Recorded data »
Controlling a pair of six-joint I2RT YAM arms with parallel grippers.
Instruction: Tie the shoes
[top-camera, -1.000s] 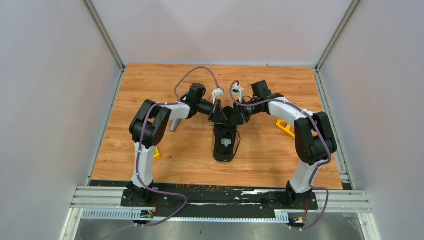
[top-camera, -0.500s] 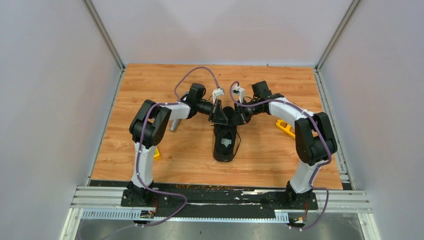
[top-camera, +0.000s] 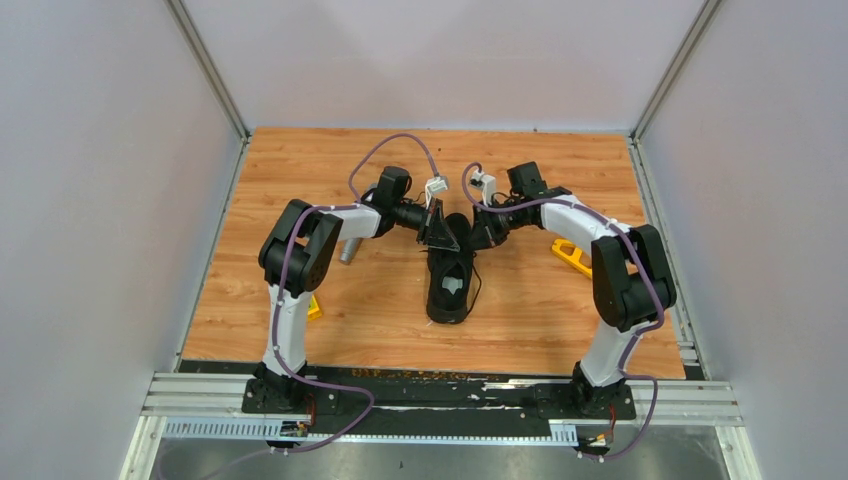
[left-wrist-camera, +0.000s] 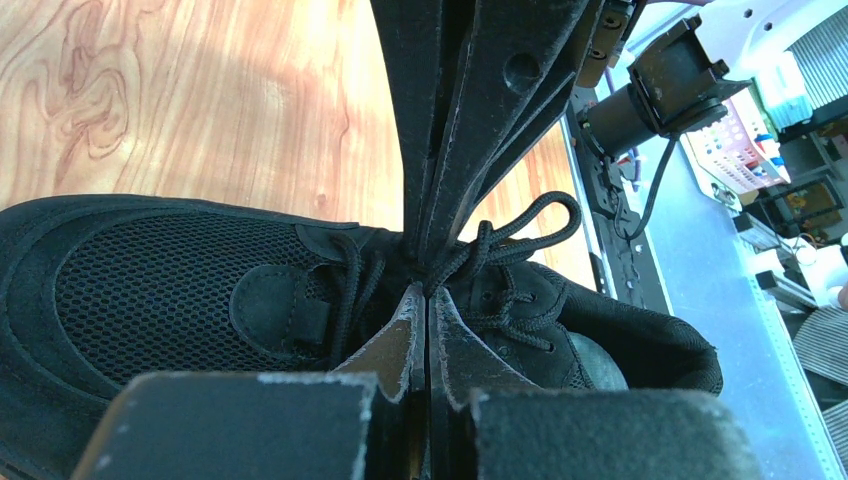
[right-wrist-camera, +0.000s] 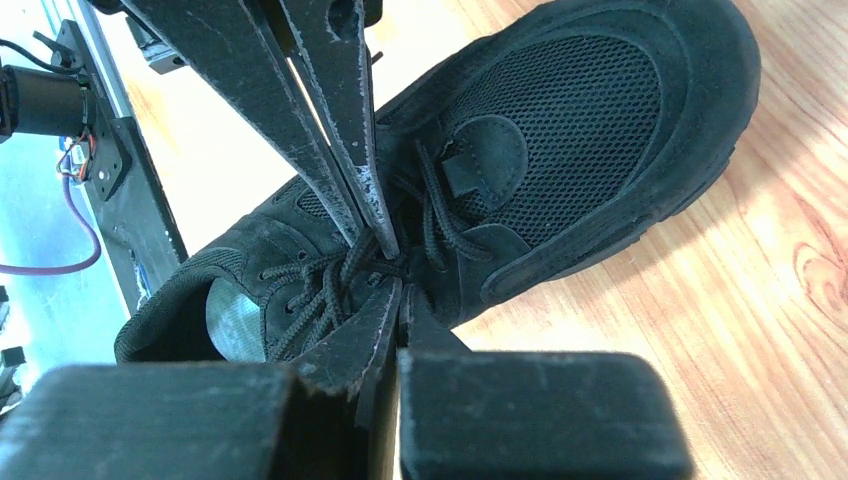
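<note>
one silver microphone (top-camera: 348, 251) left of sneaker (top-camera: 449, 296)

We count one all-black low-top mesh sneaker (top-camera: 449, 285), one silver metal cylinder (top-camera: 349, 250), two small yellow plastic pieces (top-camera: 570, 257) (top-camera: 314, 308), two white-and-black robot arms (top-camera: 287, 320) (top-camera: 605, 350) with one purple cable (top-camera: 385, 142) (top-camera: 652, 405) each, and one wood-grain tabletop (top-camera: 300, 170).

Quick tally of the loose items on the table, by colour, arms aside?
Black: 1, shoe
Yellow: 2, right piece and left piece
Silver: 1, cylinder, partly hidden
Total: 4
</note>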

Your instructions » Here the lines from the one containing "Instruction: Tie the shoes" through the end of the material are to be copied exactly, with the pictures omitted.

Task response »
Instruction: Tie the shoes
[top-camera, -1.000s] 
[top-camera, -0.500s] 
[top-camera, +0.000s] 
[left-wrist-camera, +0.000s] 
[right-wrist-camera, +0.000s] 
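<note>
one silver microphone (top-camera: 348, 251) left of sneaker (top-camera: 449, 296)

We count one all-black low-top mesh sneaker (top-camera: 449, 285), one silver metal cylinder (top-camera: 349, 250), two small yellow plastic pieces (top-camera: 570, 257) (top-camera: 314, 308), two white-and-black robot arms (top-camera: 287, 320) (top-camera: 605, 350) with one purple cable (top-camera: 385, 142) (top-camera: 652, 405) each, and one wood-grain tabletop (top-camera: 300, 170).

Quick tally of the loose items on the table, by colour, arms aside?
Black: 1, shoe
Yellow: 2, right piece and left piece
Silver: 1, cylinder, partly hidden
Total: 4
</note>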

Nothing more is needed for this exercise.